• _Exercise goal_: Write out every line below with no difference at all.

Extracted data entries
Content starts
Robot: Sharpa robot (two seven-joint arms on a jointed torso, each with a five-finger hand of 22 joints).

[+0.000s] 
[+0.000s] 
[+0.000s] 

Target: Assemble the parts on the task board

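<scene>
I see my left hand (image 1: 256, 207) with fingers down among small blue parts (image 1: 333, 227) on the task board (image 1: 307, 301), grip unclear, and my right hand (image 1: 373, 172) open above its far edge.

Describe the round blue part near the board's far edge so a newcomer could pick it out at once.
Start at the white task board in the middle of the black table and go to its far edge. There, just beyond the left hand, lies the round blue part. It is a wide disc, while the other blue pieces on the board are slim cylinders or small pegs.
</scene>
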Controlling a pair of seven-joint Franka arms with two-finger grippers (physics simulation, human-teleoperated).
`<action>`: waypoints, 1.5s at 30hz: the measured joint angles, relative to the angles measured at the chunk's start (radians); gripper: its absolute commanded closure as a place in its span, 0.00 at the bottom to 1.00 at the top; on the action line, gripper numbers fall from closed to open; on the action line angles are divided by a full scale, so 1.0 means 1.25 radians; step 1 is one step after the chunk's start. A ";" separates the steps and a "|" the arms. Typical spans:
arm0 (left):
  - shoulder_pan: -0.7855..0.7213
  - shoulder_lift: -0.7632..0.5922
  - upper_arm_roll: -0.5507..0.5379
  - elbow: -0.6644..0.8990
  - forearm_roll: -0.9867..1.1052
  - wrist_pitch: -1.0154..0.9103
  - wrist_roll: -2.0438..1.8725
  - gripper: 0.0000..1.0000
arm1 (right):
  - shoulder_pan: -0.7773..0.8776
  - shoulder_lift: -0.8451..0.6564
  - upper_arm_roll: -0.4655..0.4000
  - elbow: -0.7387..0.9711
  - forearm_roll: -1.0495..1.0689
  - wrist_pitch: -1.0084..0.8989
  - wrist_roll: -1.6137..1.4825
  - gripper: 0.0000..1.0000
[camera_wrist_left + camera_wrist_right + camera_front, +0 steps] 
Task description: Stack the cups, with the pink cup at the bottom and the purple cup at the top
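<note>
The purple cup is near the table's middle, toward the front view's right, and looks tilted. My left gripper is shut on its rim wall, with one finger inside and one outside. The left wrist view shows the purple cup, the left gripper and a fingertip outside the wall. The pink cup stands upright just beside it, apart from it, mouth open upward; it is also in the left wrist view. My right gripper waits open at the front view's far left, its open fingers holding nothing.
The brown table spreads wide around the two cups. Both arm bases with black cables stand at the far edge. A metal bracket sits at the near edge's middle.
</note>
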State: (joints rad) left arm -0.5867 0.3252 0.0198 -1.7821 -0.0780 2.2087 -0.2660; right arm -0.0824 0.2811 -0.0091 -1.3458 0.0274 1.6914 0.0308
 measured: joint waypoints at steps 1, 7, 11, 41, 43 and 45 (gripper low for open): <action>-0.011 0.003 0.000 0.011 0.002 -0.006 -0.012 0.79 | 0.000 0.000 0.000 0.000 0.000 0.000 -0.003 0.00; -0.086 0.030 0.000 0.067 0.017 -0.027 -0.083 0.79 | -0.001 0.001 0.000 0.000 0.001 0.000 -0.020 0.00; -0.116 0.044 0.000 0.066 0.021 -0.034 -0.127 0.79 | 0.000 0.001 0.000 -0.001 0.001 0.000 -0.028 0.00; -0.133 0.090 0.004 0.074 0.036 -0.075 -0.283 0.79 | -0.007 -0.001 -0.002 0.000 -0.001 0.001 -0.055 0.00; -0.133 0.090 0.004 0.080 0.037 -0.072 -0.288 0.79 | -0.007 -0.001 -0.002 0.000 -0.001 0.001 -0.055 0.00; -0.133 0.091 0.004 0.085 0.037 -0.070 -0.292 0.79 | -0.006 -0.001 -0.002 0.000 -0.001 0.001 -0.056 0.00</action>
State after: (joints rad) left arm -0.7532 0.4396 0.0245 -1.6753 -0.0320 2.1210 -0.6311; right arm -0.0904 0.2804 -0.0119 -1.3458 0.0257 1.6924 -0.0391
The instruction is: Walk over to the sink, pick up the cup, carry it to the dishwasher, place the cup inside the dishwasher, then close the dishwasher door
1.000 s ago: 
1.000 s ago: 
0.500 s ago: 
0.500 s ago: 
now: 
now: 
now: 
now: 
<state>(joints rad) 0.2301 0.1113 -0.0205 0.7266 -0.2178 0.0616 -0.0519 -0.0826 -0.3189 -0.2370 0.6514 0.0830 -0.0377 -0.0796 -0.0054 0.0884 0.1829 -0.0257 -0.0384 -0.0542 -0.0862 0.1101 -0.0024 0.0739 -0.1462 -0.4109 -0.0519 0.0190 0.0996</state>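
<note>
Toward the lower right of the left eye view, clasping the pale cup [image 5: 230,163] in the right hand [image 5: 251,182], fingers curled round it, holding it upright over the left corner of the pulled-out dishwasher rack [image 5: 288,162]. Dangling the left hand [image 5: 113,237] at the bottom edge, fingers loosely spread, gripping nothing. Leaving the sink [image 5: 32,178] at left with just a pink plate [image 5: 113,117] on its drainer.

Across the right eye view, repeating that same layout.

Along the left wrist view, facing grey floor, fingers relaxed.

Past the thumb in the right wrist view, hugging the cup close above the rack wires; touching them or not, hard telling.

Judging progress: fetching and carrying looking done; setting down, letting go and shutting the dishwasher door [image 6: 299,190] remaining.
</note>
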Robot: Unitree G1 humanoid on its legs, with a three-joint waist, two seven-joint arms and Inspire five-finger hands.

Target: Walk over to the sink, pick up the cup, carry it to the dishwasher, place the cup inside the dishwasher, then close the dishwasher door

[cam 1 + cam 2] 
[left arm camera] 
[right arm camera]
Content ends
• _Solution to this exercise_:
Robot: Sharpa robot (two seven-joint arms on a jointed torso, each with a five-finger hand of 22 joints).

[+0.000s] 
[+0.000s] 
[+0.000s] 

Target: Assemble the parts on the task board

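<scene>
I see my left hand (image 1: 256, 207) with fingers down among small blue parts (image 1: 333, 227) on the task board (image 1: 307, 301), grip unclear, and my right hand (image 1: 373, 172) open above its far edge.

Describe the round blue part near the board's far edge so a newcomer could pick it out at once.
Start at the white task board in the middle of the black table and go to its far edge. There, just beyond the left hand, lies the round blue part. It is a wide disc, while the other blue pieces on the board are slim cylinders or small pegs.
</scene>
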Controlling a pair of seven-joint Franka arms with two-finger grippers (physics simulation, human-teleoperated).
`<action>`: waypoints, 1.5s at 30hz: the measured joint angles, relative to the angles measured at the chunk's start (radians); gripper: its absolute commanded closure as a place in its span, 0.00 at the bottom to 1.00 at the top; on the action line, gripper numbers fall from closed to open; on the action line angles are divided by a full scale, so 1.0 means 1.25 radians; step 1 is one step after the chunk's start. A ";" separates the steps and a "|" the arms. Typical spans:
arm0 (left):
  - shoulder_pan: -0.7855..0.7213
  - shoulder_lift: -0.7632..0.5922
  - upper_arm_roll: -0.5507..0.5379
  - elbow: -0.6644..0.8990
  - forearm_roll: -0.9867..1.1052
  - wrist_pitch: -1.0154..0.9103
  - wrist_roll: -2.0438..1.8725
  - gripper: 0.0000..1.0000
arm1 (right):
  - shoulder_pan: -0.7773..0.8776
  - shoulder_lift: -0.8451..0.6564
  - upper_arm_roll: -0.4655..0.4000
  - elbow: -0.7387..0.9711
  - forearm_roll: -1.0495..1.0689
  - wrist_pitch: -1.0084..0.8989
  - wrist_roll: -1.6137..1.4825
  - gripper: 0.0000..1.0000
[camera_wrist_left + camera_wrist_right + camera_front, +0 steps] 
Task description: Stack the cups, with the pink cup at the bottom and the purple cup at the top
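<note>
The purple cup is near the table's middle, toward the front view's right, and looks tilted. My left gripper is shut on its rim wall, with one finger inside and one outside. The left wrist view shows the purple cup, the left gripper and a fingertip outside the wall. The pink cup stands upright just beside it, apart from it, mouth open upward; it is also in the left wrist view. My right gripper waits open at the front view's far left, its open fingers holding nothing.
The brown table spreads wide around the two cups. Both arm bases with black cables stand at the far edge. A metal bracket sits at the near edge's middle.
</note>
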State: (joints rad) left arm -0.5867 0.3252 0.0198 -1.7821 -0.0780 2.2087 -0.2660; right arm -0.0824 0.2811 -0.0091 -1.3458 0.0274 1.6914 0.0308
 measured: joint waypoints at steps 1, 7, 11, 41, 43 and 45 (gripper low for open): <action>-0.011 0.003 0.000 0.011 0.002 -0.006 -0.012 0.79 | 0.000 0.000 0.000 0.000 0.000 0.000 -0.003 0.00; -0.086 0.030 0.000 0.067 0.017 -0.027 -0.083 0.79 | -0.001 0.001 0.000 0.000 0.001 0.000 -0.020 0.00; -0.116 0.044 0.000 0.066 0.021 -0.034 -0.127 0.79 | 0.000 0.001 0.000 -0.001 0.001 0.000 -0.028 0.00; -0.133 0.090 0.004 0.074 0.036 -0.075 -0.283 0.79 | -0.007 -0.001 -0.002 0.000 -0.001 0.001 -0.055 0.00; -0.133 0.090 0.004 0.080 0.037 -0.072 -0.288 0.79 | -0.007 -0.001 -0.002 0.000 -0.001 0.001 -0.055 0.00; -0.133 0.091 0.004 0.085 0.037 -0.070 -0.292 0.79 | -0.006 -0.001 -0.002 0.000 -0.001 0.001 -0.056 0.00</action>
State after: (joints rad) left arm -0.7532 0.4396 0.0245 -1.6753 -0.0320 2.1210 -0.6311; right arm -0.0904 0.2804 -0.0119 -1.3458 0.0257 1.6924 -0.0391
The instruction is: Walk over to the sink, pick up the cup, carry it to the dishwasher, place the cup inside the dishwasher, then close the dishwasher door
1.000 s ago: 
1.000 s ago: 
0.500 s ago: 
0.500 s ago: 
now: 
now: 
now: 
now: 
<state>(joints rad) 0.2301 0.1113 -0.0205 0.7266 -0.2178 0.0616 -0.0519 -0.0826 -0.3189 -0.2370 0.6514 0.0830 -0.0377 -0.0796 -0.0054 0.0884 0.1829 -0.0257 -0.0384 -0.0542 -0.0862 0.1101 -0.0024 0.0739 -0.1462 -0.4109 -0.0519 0.0190 0.0996</state>
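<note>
Toward the lower right of the left eye view, clasping the pale cup [image 5: 230,163] in the right hand [image 5: 251,182], fingers curled round it, holding it upright over the left corner of the pulled-out dishwasher rack [image 5: 288,162]. Dangling the left hand [image 5: 113,237] at the bottom edge, fingers loosely spread, gripping nothing. Leaving the sink [image 5: 32,178] at left with just a pink plate [image 5: 113,117] on its drainer.

Across the right eye view, repeating that same layout.

Along the left wrist view, facing grey floor, fingers relaxed.

Past the thumb in the right wrist view, hugging the cup close above the rack wires; touching them or not, hard telling.

Judging progress: fetching and carrying looking done; setting down, letting go and shutting the dishwasher door [image 6: 299,190] remaining.
</note>
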Robot: Unitree G1 humanoid on its legs, with a three-joint waist, two seven-joint arms and Inspire five-finger hands.

Target: Walk over to the sink, pick up the cup, carry it to the dishwasher, place the cup inside the dishwasher, then close the dishwasher door

[cam 1 + cam 2] 
[left arm camera] 
[right arm camera]

The full output has been given.